Yandex, like other digital giants in Russia, has grown stronger government influence in recent months. It is required to retain the data of Russian users in Russian jurisdiction and transfer this data to the security services on request. Sarkis Darbinyan of Roskomsvoboda, an NGO that monitors online freedoms in Russia, noted in comments to Kod Durova that while Russian protesters may have been particularly resourceful in finding another platform for disagreement, it did not necessarily make them more secure:
Конечно, лавочку эту могут быстро прикрыть. Всем понятно, что Яндекс уже давно на короткой ноге и если будут соотвествующие указания из АП, то Яндекс либо просто выключит “Разговорчики” либо начнёт ручками своих модераторов всё чистить. При этом не забывайте, что информация о пользователях, кричащих про некого Хутина, что он Пуй, может быть передана в правоохранительные органы для принятия процессуального решения о возбуждении уголовного либо административного дела.
Of course, they can easily stop this. Everyone understands that Yandex is on good terms with the presidential administration, and if it issues merciless orders, then Yandex will simply turn off those “little conversations” or start cleaning them manually with the help of its moderators. In addition, they do not forget any information about users who shout about a certain “Cutin” that is a “both” that can be turned over to the authorities, who can then assess whether they initiate a criminal or administrative proceeding against them.

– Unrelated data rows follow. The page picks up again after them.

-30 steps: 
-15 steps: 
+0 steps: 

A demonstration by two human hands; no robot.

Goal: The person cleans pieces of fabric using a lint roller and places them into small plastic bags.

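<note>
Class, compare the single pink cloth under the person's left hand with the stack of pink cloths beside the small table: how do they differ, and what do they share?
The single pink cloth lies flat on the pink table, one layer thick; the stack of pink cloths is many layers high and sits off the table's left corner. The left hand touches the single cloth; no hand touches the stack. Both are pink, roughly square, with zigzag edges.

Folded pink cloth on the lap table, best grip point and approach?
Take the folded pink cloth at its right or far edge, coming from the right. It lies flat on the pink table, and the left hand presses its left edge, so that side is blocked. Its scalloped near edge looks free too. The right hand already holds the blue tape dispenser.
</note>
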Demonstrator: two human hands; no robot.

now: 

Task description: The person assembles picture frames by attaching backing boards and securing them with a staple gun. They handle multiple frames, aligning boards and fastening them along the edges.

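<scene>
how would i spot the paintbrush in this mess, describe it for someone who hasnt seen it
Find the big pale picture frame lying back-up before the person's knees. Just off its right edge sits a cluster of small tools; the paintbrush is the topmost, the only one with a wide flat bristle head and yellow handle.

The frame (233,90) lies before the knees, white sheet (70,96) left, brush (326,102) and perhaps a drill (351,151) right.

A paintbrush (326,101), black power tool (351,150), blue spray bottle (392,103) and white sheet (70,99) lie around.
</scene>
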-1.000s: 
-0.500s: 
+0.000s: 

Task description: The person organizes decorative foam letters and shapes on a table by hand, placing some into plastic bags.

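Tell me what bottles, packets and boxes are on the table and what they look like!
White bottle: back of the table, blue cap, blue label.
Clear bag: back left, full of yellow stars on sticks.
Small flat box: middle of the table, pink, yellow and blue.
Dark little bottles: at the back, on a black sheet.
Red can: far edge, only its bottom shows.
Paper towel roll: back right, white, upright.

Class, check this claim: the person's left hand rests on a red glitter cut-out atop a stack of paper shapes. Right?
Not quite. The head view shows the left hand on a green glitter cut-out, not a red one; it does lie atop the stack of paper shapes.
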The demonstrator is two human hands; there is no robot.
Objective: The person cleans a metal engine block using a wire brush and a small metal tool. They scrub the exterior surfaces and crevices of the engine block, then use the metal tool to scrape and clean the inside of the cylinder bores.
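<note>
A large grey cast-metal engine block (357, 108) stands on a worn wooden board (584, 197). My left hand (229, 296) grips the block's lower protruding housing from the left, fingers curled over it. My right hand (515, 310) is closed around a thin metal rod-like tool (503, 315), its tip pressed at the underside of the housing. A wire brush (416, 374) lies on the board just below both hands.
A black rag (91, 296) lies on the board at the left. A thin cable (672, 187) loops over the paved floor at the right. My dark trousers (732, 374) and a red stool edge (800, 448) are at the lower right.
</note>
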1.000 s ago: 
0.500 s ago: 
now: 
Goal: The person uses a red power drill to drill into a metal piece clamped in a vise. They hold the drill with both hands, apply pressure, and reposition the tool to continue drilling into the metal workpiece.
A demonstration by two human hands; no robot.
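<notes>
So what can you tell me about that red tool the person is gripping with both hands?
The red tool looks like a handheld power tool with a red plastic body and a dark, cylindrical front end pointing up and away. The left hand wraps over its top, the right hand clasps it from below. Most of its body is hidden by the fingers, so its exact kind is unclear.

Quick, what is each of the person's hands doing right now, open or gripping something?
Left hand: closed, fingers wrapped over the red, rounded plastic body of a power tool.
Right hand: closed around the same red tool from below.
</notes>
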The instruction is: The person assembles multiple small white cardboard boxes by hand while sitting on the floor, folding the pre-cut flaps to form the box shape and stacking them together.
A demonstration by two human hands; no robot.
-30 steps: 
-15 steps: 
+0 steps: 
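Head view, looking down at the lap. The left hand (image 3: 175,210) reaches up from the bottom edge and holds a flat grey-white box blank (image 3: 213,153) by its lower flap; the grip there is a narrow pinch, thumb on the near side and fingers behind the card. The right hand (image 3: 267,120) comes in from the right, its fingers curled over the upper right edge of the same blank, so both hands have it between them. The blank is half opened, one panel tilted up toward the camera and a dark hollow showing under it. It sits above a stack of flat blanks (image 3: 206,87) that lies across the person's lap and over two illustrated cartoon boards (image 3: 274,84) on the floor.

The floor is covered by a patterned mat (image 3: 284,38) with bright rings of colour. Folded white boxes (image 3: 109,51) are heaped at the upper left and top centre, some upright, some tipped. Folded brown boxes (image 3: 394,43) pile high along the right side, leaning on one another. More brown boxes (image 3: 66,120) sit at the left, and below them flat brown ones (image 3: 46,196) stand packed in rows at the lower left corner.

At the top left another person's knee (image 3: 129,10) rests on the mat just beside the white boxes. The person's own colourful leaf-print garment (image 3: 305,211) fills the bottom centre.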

With this background for this colorful story, it is important to remember that some Russian citizens are violating the self-isolation regime and are really protesting. On April 20, hundreds of residents of Vladikavkaz, capital of the Republic of North Ossetia, took to the streets to call for the resignation of the governor of the impoverished region of the North Caucasus. They argue that they cannot afford self-isolation, and ask for financial compensation. That is not a virtual protest – and most worrying is that some prominent protesters have conspiracy theories about the pandemic, and believe that the virus does not pose threats to their health.